▸ YOUR INSTRUCTIONS
Return, word for word, the lines of the listing below from the one with "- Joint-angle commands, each" through the one with "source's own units", and no other lines.

▸ DATA FOR PROCESSING
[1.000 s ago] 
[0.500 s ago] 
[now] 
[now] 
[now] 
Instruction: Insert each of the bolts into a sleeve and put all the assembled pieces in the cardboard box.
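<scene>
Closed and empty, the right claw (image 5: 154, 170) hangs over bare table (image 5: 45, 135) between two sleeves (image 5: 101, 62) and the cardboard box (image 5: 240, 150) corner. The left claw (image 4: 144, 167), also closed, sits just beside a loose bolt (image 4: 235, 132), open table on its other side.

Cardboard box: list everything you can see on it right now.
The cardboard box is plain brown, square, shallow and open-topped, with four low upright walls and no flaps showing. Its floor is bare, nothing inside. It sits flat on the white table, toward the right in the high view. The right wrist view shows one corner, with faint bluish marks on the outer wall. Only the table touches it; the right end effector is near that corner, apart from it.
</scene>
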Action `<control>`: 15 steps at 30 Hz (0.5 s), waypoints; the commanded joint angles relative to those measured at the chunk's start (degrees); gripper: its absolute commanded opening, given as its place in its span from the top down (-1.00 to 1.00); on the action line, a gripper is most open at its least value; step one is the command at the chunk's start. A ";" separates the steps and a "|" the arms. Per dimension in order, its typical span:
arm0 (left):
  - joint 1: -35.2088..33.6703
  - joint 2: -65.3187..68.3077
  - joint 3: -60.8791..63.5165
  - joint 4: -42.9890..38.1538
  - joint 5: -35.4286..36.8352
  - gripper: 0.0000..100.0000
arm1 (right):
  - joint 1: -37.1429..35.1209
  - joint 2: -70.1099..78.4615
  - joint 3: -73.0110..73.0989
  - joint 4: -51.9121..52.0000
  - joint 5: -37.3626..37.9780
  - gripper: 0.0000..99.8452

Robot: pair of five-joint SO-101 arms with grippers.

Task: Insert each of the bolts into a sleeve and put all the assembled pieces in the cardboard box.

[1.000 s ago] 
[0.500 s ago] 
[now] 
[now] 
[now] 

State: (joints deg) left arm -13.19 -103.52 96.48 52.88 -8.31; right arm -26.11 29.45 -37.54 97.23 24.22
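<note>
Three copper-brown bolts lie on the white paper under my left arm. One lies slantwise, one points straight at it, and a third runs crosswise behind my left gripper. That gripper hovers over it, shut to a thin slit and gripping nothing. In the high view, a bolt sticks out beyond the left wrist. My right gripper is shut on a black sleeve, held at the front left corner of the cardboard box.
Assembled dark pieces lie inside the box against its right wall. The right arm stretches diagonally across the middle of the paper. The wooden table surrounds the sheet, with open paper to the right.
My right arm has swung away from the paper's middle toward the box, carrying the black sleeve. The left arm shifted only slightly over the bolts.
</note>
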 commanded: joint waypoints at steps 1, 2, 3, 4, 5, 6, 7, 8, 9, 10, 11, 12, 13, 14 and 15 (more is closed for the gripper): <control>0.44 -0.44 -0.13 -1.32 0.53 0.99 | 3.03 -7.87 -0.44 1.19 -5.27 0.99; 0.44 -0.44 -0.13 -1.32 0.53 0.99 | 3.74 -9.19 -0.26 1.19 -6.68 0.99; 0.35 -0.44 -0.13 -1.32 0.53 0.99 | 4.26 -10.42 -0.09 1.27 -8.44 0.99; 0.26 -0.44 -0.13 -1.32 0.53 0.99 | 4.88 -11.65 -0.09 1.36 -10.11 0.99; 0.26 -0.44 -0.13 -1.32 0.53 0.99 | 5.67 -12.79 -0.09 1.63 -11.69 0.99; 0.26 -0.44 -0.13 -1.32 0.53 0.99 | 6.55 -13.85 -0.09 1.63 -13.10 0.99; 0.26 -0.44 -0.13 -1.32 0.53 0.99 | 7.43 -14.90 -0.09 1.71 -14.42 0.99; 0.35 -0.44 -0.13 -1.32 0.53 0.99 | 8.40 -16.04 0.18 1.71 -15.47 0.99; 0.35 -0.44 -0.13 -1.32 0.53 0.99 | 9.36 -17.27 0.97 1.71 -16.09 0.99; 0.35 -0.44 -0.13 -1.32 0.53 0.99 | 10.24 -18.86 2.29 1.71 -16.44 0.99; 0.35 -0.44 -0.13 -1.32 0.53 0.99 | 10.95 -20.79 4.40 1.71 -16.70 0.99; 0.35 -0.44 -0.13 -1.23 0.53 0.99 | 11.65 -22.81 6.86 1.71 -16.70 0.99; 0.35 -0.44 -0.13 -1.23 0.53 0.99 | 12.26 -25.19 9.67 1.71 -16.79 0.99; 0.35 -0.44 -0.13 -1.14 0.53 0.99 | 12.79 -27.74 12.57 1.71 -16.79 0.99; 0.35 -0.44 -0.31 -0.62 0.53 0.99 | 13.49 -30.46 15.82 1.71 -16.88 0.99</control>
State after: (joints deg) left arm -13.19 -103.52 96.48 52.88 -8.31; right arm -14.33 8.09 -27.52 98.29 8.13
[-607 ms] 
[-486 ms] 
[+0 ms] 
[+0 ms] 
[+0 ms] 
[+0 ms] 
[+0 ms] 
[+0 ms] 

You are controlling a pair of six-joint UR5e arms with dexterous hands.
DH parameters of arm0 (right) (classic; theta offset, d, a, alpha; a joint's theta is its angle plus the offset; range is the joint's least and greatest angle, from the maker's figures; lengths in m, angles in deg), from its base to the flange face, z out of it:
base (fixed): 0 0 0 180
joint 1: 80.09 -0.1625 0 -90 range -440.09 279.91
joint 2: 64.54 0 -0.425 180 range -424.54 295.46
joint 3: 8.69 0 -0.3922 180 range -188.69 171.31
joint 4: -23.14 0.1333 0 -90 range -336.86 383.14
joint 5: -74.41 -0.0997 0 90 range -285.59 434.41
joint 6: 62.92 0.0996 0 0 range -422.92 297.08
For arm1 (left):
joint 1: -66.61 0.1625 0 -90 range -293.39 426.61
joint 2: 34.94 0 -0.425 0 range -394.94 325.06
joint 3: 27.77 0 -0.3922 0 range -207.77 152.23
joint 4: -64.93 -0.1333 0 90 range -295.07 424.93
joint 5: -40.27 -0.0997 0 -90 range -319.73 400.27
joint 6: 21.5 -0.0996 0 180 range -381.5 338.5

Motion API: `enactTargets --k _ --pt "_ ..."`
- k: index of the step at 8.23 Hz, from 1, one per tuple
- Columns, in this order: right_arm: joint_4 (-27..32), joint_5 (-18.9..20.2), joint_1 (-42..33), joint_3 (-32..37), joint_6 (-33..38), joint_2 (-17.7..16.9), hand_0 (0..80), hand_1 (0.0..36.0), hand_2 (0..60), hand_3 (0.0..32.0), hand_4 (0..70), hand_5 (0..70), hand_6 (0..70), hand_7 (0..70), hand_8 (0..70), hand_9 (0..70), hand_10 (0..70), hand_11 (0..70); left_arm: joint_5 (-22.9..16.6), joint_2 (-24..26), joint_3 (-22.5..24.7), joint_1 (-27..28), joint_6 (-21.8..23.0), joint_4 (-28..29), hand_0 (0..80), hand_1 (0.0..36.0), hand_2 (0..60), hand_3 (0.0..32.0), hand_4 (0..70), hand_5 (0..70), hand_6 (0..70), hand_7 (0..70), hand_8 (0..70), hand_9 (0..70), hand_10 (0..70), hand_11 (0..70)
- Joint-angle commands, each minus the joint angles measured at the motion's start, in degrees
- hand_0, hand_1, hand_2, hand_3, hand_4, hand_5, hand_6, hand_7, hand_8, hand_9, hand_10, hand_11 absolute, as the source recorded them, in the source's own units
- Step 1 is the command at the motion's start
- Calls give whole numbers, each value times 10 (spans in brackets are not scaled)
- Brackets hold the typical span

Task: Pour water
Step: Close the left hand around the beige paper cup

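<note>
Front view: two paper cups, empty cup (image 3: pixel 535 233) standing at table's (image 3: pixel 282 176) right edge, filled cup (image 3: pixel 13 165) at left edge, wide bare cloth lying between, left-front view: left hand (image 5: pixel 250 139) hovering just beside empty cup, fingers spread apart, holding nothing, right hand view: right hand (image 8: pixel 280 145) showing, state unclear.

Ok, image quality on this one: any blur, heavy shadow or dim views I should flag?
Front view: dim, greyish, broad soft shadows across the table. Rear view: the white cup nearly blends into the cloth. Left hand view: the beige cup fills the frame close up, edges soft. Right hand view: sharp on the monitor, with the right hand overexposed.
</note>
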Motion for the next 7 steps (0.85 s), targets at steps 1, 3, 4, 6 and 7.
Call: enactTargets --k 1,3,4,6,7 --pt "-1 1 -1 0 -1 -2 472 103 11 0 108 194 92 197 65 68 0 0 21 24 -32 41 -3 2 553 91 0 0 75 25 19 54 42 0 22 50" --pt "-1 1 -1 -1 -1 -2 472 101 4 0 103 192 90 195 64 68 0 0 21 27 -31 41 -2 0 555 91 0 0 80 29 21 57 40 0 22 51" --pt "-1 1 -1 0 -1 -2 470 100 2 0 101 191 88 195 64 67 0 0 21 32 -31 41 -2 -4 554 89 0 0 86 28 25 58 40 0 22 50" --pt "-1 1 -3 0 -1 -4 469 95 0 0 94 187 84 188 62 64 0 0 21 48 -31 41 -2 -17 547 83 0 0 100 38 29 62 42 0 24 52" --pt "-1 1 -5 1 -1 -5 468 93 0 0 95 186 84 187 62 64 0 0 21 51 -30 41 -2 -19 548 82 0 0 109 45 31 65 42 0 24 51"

▸ ANSWER BOX
- Joint-angle commands, each minus the joint angles measured at the motion's start, in degrees
- hand_0, hand_1, hand_2, hand_3, hand_4, hand_5, hand_6, hand_7, hand_8, hand_9, hand_10, hand_11 absolute, as the source recorded them, in the source's own units

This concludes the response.